╔══
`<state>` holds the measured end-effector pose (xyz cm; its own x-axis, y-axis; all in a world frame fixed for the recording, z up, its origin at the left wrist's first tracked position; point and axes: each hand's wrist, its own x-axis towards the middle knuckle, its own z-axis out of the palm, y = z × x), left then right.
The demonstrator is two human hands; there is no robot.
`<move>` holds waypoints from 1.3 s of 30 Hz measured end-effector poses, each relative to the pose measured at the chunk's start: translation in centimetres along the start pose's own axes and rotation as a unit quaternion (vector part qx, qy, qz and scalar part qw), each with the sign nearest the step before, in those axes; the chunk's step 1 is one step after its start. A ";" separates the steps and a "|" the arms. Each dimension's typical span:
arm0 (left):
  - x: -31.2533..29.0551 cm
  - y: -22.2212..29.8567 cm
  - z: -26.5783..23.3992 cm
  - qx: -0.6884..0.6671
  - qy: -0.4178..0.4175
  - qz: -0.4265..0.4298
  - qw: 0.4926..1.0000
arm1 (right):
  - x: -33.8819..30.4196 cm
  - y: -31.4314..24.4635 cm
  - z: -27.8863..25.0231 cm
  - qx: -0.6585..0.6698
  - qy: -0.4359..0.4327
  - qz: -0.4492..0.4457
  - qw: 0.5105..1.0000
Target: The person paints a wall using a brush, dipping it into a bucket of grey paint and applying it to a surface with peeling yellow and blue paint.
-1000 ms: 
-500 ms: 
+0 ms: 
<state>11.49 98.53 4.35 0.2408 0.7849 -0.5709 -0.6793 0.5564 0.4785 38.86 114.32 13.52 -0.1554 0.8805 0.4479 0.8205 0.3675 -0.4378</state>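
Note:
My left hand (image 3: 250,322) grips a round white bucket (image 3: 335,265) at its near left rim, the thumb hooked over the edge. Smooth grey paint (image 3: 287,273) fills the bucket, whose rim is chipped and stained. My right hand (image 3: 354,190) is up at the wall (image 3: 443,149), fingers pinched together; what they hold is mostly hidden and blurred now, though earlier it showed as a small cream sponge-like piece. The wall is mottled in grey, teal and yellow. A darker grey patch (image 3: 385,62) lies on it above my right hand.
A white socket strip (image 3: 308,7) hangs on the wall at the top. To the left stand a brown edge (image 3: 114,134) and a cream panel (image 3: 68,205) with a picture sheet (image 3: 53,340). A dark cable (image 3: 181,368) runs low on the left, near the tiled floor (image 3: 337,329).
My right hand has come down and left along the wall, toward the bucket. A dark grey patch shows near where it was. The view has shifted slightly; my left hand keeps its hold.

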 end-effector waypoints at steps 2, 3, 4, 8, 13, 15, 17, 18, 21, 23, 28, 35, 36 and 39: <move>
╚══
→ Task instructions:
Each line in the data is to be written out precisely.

→ Output for this task:
`<state>` holds the measured end-effector pose (xyz cm; its own x-axis, y-axis; all in a world frame fixed for the recording, z up, its origin at the left wrist's first tracked position; point and axes: each hand's wrist, its own x-axis towards the middle knuckle, its own z-axis out of the palm, y = z × x), left then right.
The demonstrator is two human hands; there is no robot.
`<move>` holds waypoints from 1.3 s of 30 Hz measured end-effector poses, each relative to the pose measured at the chunk's start: translation in centimetres along the start pose's own axes and rotation as a unit quaternion (vector part qx, qy, qz and scalar part qw), each with the sign nearest the step before, in those axes; the chunk's step 1 is one step after its start. A ";" separates the steps and a "|" the arms. Each dimension's typical span:
arm0 (left):
  - x: -31.2533..29.0551 cm
  - y: -22.2212..29.8567 cm
  - z: -26.5783..23.3992 cm
  - qx: -0.6884..0.6671
  - qy: -0.4178..0.4175
  - qz: -0.4265..0.4298
  - qw: 0.4926..1.0000
arm1 (right):
  - x: -33.8819..30.4196 cm
  - y: -31.4314..24.4635 cm
  - z: -27.8863..25.0231 cm
  - qx: -0.6585..0.6698
  - qy: -0.4359..0.4327
  - qz: -0.4492..0.4457
  - qw: 0.5105..1.0000
Target: The person paints a wall using a brush, dipping it into a bucket of grey paint and applying it to a surface with peeling yellow and blue paint.
-1000 ms: 
-500 ms: 
+0 ms: 
<state>11.49 98.53 4.35 0.2408 0.7849 -0.5709 -0.6793 0.5564 0.4785 38.86 114.32 13.52 -0.1554 0.8805 0.4479 0.8205 0.3675 -0.4378</state>
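Note:
My left hand (image 3: 250,322) grips a round white bucket (image 3: 335,265) at its near left rim, the thumb hooked over the edge. Smooth grey paint (image 3: 287,273) fills the bucket, whose rim is chipped and stained. My right hand (image 3: 354,190) is up at the wall (image 3: 443,149), fingers pinched together; what they hold is mostly hidden and blurred now, though earlier it showed as a small cream sponge-like piece. The wall is mottled in grey, teal and yellow. A darker grey patch (image 3: 385,62) lies on it above my right hand.
A white socket strip (image 3: 308,7) hangs on the wall at the top. To the left stand a brown edge (image 3: 114,134) and a cream panel (image 3: 68,205) with a picture sheet (image 3: 53,340). A dark cable (image 3: 181,368) runs low on the left, near the tiled floor (image 3: 337,329).
My right hand has come down and left along the wall, toward the bucket. A dark grey patch shows near where it was. The view has shifted slightly; my left hand keeps its hold.
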
 end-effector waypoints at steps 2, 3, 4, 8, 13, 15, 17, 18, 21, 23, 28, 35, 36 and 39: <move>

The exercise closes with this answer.